# Usage Example

This notebook illustrates how to use this repository in different ways.
- To quickly test the code, a fake dataset has been created in the folder **BACI_HS12_V202501_test**. It is based on the real BACI dataset but has been reduced in size. We will use this fake dataset for demonstration in this notebook.


## Preparation

Before using the library, several preparation need to be done. 

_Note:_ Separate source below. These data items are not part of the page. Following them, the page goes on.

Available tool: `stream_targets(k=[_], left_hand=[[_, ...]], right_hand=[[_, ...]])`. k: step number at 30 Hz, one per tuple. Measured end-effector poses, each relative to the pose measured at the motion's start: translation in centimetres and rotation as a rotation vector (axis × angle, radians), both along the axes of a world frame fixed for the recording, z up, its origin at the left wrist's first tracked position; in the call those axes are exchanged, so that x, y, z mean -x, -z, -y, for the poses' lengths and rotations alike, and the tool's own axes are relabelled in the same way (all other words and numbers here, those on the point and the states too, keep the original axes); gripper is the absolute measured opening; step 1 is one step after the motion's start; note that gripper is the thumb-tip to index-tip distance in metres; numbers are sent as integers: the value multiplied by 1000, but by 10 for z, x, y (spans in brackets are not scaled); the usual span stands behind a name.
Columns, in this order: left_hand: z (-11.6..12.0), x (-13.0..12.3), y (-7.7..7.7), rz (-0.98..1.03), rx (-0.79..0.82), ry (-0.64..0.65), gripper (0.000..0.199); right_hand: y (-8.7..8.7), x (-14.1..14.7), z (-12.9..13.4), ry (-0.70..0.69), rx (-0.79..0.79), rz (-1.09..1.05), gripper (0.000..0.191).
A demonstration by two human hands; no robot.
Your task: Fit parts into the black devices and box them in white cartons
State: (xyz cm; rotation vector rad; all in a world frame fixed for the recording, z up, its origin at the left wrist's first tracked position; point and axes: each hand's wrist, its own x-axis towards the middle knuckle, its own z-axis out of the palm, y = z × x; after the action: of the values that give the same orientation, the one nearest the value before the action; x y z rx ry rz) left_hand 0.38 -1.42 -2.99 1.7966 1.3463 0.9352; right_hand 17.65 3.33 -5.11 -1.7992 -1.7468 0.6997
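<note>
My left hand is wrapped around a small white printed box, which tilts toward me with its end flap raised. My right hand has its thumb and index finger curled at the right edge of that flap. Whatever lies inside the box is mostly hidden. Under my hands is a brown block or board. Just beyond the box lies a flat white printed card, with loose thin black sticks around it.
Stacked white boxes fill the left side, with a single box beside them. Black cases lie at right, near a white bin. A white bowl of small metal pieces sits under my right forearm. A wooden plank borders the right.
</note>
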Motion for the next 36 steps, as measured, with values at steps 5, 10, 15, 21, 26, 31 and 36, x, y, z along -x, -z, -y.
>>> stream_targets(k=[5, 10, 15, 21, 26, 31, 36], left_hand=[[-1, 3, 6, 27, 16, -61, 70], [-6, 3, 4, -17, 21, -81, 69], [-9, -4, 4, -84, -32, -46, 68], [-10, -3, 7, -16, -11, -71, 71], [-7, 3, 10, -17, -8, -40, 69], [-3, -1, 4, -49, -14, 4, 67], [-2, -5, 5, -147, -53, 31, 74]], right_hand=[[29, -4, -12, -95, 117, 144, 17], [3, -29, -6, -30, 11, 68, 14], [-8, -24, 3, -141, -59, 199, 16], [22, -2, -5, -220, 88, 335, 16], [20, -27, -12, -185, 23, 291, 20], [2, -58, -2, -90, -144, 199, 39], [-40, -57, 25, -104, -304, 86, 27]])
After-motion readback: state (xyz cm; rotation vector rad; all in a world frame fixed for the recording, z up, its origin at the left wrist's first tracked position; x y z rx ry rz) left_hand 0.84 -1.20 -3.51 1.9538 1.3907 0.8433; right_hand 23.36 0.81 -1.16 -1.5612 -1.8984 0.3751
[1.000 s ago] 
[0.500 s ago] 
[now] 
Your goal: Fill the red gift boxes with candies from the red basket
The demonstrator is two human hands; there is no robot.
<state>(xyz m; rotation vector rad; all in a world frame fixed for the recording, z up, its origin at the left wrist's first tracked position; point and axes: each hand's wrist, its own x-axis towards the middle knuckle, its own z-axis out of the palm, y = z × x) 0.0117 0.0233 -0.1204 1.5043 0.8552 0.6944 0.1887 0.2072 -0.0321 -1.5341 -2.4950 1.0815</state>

1. Download and prepare the BACI dataset required for your project.
  
    - Open the official website: [BACI](https://www.cepii.fr/CEPII/en/bdd_modele/bdd_modele_item.asp?id=37)
    - In the "DOWNLOAD" section, there are dataset with different time ranges, for instance "HS92 (1995-2023)", click it, it will download automatically (The download might take a while).
    - Move the dataset into the repository folder. (The same directory as the fake dataset, which is ".../Revealed-Comparative-Advantage-Calculator")
    - Unzip your downloaded dataset.

2. Using `pip` to install this library.  
- Reminder: this command only needs to be run once. Once you have sucessfully installed, you will always have the library in your current environment.

In [1]:
# ! pip install rca_batch_calc  # Uncomment this line if you need to install the library.

3. Import **rca_batch_calc** library along with other required libraries.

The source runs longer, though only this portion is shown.